The new Ultrastar 7K3000 drives are 3.5-inch SATA drives featuring 7,200-rpm speed and 6-Gb-per-second SATA and SAS speed. The 3-TB SATA version is currently available through distribution, while several OEMs are qualifying it for their storage appliances, Collins said. A 3-TB SAS version is slated to be available in mid-year, he said.

The new high-capacity SATA drives, when combined high-performance SSDs, can form the basis for a cloud storage offering, Collins said.

"We announced our enterprise SSDs a few weeks ago," he said. "If you combine our enterprise-class SSDs with these new high-capacity drives, you have a pretty compelling storage for the cloud."

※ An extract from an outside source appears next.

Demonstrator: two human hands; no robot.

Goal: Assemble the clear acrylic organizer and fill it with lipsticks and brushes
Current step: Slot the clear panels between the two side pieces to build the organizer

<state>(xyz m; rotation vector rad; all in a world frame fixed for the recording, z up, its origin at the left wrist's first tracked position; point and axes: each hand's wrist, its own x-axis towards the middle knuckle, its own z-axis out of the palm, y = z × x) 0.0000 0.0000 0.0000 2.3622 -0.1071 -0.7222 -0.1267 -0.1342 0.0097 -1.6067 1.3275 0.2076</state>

With hard drive capacity increasing by 50 percent every 18 months to 24 months, Collins said 4-TB versions and 6-TB versions are coming.

Such large capacity drives used to cause concerns about the amount of time it took to rebuild data in a RAID system should a drive fail, but that is no longer a concern, Collins said.

"Storage architects said they are doing a lot to protect data," he said. "Many in the Web space say they are not using RAID, and instead are using replication. Other companies use a variety of technologies to eliminate this issue. And, if you take a hard drive, spec it at 2 million hours between failure, have it perform for 3 million hours in the field, it will have a greater reliability."